NOSEMA CERANAE IN WESTERN HONEY BEES (APIS MELLIFERA): BIOLOGY AND MANAGEMENT

Williams, Geoffrey Rhys

27 March 2013

Western honey bees (Apis mellifera; hereafter honey bees) provide vital pollination services to global agriculture and biodiversity. However in recent years they have experienced severe population declines in many regions of the northern hemisphere. Although causes of these honey bee declines are not well understood, multiple pressures such as changes in land-use and climate, management issues, and introduced parasites are believed to be responsible. First described in honey bees in 2006 during a period of high colony mortalities, the microsporidian gut parasite Nosema ceranae became of great concern. In this dissertation I investigated the distribution, management, virulence, and inter-specific interactions of this introduced species. First, I described and clarified the multiple pressures believed to influence honey bee health, including N. ceranae, especially in relation to the mysterious phenomenon Colony Collapse Disorder. I then surveyed colonies in Maritime Canada for N. ceranae and the historic honey bee microsporidian Nosema apis.

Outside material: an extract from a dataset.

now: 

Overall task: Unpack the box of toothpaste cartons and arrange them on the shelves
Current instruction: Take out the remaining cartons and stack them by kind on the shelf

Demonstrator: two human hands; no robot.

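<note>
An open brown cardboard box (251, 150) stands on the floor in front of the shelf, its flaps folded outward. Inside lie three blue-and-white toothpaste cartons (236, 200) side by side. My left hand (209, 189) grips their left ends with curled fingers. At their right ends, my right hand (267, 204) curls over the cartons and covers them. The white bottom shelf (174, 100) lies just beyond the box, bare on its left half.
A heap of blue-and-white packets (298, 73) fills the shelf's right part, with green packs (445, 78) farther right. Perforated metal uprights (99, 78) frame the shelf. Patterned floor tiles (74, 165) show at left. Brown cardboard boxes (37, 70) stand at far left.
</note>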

Although both species were present at a regional scale, intensive sampling in Nova Scotia revealed that N. ceranae was highly prevalent compared to the historic congener. Next, I investigated two potential management options for the parasite. Chemotherapy using the fungicide fumagillin reduced N. ceranae spore intensity but had no effect on colony survival, and indoor over-wintering did not reduce spore intensity but was associated with increased colony survivorship in spring. Using a comparative approach, I observed that N. ceranae infection significantly reduced honey bee longevity in the laboratory but did not influence overall colony health or strength in the field. Last, a laboratory study demonstrated reduced spore production during N. ceranae and N. apis co-infection, possibly due to inter-specific competition that has resulted in the displacement of the historic Nosema species by N. ceranae in many global regions. This dissertation provides crucial information on biology and management of N. ceranae that can be used towards the development of an integrated pest management strategy, and for future studies investigating factors that may influence the parasite’s distribution, virulence, and inter-specific interactions.